The Ghana Standards Authority (GSA) is collaborating with cement manufacturers to ensure that cement prices reflect the recent appreciation of the Ghanaian cedi against major foreign currencies.

According to GSA Director-General, Professor Alex Dodoo, most producers have already submitted their pricing for June. These will be reviewed by the Cement Manufacturing Development Committee, which will also engage the companies to advocate for downward price adjustments to ease the burden on consumers.

“Our currency has appreciated, and prices of many goods on the market are starting to respond. Cement should be no different,” Prof. Dodoo said. “The Committee, including industry players, has agreed that the benefits of a stronger cedi must be passed on to consumers. We will ensure this happens as we certify the submitted prices.”

Speaking at a stakeholder symposium on construction materials in Accra, themed ‘Science-Based Innovation for Robust Construction Materials in Ghana’, Prof. Dodoo noted that, so far, the submitted cement prices have largely remained unchanged from May levels.

He explained that companies typically delay price adjustments to confirm whether currency appreciation is sustained or just a short-term fluctuation. “Similarly, when the cedi was depreciating, we didn’t see daily price hikes. So, we are giving companies time, but if the cedi holds its strength over the next few weeks, we expect prices to drop.”

The GSA’s initiative follows recent appeals by the Ghana Real Estate Developers Association (GREDA) for reductions in the prices of building materials in response to improved macroeconomic conditions.

GREDA President, Dr. James Orleans-Lindsay, expressed concern that despite the cedi’s gains, the prices of key inputs like cement and iron rods remain unchanged, undermining housing affordability efforts.

“Housing is priced in cedis, which already reflects exchange rate changes. Suppliers must align their pricing with the current economic reality,” he said.

Prof.
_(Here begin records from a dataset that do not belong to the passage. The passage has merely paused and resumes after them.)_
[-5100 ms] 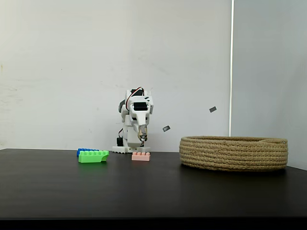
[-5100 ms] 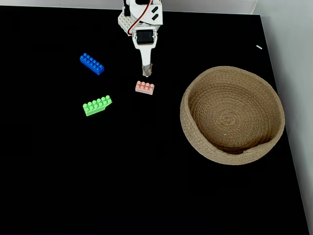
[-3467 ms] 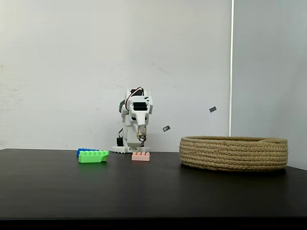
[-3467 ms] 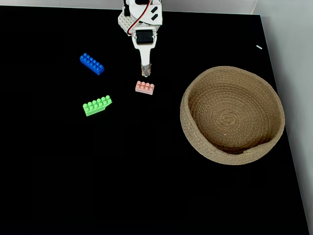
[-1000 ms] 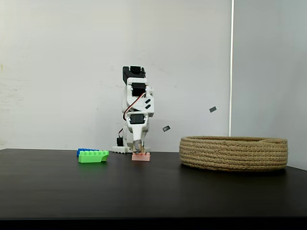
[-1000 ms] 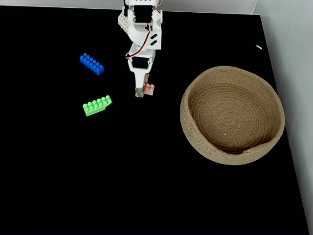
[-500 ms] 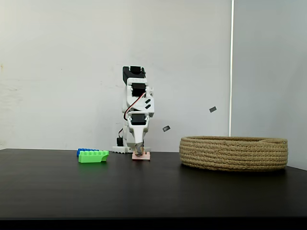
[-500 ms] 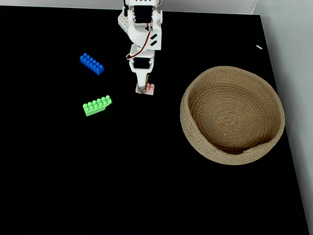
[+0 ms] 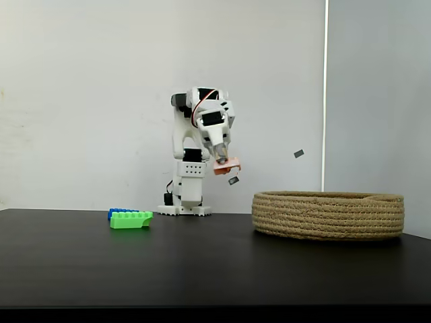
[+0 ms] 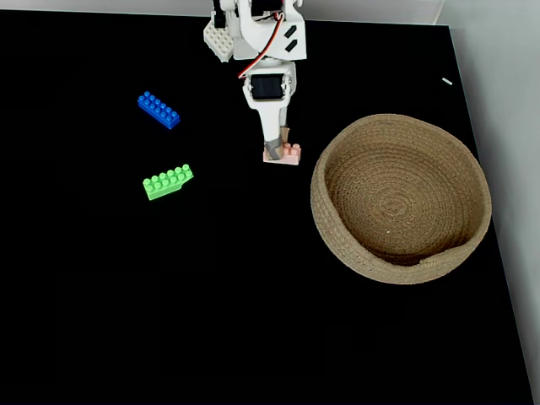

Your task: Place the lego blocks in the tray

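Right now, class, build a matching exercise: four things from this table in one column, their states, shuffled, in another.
1 pink brick
2 green brick
3 blue brick
4 rope basket

A holds no bricks
B held in the gripper, off the table
C lies nearest the table's far left corner in the top-down fixed view
D lies between the blue brick and the near edge

1-B, 2-D, 3-C, 4-A

Bare black table (image 10: 253, 295) and open air between the raised tool (image 9: 224, 162) and the tray (image 9: 328, 214), nothing between.
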Motion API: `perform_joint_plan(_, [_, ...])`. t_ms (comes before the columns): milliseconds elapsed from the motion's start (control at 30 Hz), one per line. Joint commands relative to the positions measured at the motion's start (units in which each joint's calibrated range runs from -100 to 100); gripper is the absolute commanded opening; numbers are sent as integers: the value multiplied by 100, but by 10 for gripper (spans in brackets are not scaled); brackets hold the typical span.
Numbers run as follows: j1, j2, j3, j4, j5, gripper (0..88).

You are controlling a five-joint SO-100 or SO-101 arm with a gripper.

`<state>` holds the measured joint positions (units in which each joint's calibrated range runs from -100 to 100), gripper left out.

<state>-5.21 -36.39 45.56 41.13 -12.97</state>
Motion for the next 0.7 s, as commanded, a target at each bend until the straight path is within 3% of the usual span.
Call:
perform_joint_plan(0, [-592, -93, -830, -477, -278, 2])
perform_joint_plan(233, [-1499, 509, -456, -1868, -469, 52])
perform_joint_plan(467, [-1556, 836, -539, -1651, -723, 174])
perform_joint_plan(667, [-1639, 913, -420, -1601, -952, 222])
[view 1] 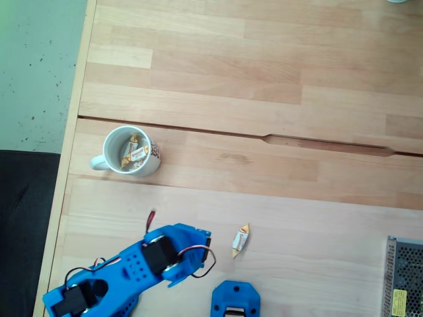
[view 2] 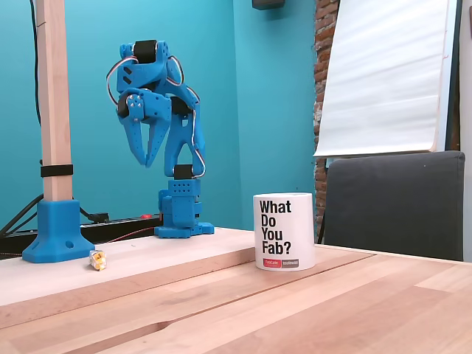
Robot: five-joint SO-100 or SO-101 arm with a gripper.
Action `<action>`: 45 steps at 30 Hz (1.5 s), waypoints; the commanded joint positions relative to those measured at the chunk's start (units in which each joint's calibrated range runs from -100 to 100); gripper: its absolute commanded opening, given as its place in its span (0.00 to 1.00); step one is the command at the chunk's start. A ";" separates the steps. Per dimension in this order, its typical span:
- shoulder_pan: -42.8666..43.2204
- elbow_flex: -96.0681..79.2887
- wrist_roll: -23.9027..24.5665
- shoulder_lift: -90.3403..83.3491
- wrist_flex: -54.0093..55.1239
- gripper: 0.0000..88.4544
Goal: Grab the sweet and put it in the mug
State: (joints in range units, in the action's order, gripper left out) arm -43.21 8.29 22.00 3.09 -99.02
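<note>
Sweet (view 1: pixel 240 240) lying free on the wooden table (view 1: pixel 277 99), just right of the raised blue arm in a fixed view, well apart from the mug (view 1: pixel 131 151) already holding sweets; gripper (view 2: pixel 146 161), fingers slightly parted and empty, must descend over it—approach step.

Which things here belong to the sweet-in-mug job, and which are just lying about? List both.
Job:
- the sweet, lying loose on the table
- the mug, already holding wrapped sweets
- the gripper, raised, holding nothing

Lying about:
- metal mesh box
- blue post base
- dark chair
</note>
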 commanded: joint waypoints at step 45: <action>0.00 25.43 2.83 25.40 -0.65 0.00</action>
State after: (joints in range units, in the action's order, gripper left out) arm -43.21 30.52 24.93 29.06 -99.02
Dodoo also revealed that Ghana is leading Africa in cement innovation, having developed a national standard for Limestone Calcined Clay Cement (LC3)—a more sustainable alternative that significantly reduces the amount of imported clinker used in cement production.

“Instead of using 60% clinker, we can now reduce it to as low as 35%,” he explained. “Ghana is home to the largest LC3 factory on the continent. This shift will save the country around $500 million in clinker imports while also promoting green and local alternatives.”
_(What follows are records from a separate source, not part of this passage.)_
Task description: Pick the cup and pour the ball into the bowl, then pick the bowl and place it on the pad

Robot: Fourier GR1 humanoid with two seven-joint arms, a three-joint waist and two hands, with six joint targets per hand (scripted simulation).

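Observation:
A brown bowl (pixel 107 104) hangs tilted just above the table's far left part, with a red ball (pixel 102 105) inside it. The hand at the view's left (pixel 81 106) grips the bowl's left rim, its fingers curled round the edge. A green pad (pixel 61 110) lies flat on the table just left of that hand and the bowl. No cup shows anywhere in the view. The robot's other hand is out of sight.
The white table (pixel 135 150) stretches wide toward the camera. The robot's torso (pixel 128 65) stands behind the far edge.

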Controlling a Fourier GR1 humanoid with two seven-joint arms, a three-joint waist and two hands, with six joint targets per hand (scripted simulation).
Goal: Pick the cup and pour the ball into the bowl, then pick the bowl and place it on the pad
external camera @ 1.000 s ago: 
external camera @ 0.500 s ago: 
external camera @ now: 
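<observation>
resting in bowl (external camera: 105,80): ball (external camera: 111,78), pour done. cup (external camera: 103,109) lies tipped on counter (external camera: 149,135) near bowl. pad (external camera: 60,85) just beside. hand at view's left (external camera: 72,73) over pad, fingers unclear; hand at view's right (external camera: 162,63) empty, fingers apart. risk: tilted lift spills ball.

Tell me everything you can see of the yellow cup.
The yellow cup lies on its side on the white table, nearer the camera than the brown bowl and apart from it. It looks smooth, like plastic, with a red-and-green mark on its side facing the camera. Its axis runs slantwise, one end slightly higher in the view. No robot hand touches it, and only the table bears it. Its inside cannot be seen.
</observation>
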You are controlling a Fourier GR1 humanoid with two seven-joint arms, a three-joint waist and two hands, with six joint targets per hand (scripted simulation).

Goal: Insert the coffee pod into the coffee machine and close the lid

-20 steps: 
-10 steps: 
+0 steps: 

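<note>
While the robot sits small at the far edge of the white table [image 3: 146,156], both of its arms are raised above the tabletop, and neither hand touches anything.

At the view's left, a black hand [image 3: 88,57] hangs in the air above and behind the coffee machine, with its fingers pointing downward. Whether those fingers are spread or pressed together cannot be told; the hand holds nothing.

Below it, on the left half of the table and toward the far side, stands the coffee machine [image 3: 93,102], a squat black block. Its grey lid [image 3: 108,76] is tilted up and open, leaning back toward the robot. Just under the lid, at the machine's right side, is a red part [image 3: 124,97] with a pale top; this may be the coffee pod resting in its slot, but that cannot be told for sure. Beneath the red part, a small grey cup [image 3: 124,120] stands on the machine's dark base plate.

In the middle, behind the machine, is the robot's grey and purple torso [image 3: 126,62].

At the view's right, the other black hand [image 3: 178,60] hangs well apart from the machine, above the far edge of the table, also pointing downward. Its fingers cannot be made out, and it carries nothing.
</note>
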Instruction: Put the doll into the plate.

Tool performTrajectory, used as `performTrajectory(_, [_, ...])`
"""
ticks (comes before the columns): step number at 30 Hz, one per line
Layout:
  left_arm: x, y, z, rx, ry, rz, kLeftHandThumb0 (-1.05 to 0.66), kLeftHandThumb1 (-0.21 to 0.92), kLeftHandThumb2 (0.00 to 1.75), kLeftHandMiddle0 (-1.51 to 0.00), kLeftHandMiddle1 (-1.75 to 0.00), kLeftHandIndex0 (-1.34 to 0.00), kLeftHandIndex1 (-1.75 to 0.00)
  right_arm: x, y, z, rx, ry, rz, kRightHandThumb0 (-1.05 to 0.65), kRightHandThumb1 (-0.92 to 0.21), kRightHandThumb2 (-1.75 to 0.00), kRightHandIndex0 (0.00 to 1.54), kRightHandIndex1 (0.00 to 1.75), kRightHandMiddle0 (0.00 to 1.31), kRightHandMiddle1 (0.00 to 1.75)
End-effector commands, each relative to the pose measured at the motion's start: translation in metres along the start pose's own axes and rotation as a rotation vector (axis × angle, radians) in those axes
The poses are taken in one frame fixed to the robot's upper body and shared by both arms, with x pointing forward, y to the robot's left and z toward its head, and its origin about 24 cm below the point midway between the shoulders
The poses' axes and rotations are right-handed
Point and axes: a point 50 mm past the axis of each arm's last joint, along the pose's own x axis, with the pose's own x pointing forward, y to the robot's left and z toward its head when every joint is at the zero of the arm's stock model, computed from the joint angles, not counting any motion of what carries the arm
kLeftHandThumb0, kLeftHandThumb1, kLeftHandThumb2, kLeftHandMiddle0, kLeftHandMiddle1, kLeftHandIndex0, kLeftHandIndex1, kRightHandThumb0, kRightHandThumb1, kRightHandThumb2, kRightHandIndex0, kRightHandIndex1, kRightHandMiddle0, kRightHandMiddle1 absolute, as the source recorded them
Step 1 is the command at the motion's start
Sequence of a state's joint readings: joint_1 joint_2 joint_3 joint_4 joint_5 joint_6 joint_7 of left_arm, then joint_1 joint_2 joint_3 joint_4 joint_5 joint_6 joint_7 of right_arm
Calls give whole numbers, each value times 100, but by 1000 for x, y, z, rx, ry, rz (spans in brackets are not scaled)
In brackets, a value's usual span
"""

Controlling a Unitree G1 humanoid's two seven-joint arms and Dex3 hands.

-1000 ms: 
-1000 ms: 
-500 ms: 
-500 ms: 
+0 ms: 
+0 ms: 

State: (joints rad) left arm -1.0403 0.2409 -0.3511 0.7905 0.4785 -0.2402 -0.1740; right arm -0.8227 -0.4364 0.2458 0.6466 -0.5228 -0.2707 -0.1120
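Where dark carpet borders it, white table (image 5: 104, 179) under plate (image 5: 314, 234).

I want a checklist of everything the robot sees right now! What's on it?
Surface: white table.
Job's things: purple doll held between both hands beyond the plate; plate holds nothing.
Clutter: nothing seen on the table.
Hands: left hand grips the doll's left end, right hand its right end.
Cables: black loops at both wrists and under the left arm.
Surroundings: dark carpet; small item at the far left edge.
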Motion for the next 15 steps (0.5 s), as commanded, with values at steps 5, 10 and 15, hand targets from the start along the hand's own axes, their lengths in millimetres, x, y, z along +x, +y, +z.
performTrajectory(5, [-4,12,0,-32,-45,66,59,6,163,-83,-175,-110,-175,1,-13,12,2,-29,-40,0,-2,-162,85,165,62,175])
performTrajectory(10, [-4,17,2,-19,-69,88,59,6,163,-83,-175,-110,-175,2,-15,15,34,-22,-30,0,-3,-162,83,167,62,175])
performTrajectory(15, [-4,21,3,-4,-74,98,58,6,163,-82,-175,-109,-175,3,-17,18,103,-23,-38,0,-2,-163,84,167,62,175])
The GSA Director-General further cautioned against unsafe building practices, particularly the mixing of cement types from different manufacturers, which he described as “simply dangerous.” He also warned against improper use of water during mixing.

To address knowledge gaps in the sector, Prof. Dodoo announced that GSA has developed a construction industry handbook, specifically designed for informal workers. “We’ll distribute this resource for free to ensure even casual workers are informed about safe and proper use of cement and concrete.”

He added that GSA has intensified its surveillance efforts, resulting in the removal of substandard cement products from the market and halting non-compliant manufacturers.

“We now have clear laws to ensure only quality cement is sold on the market, and GSA is enforcing them rigorously,” he emphasized.

Also speaking at the event, Dr. Norbert Schultes, Head of Institutional Partnerships at the German Ministry for Economic Affairs and Climate Action, reiterated Germany’s support for Ghana’s quality infrastructure. He emphasized the importance of strengthening institutional partnerships, particularly in the construction sector, to ensure safer and more resilient infrastructure development.

The symposium was organised by GSA in collaboration with the Federal Institute for Materials Research and Testing (BAM) of Germany and other international partners.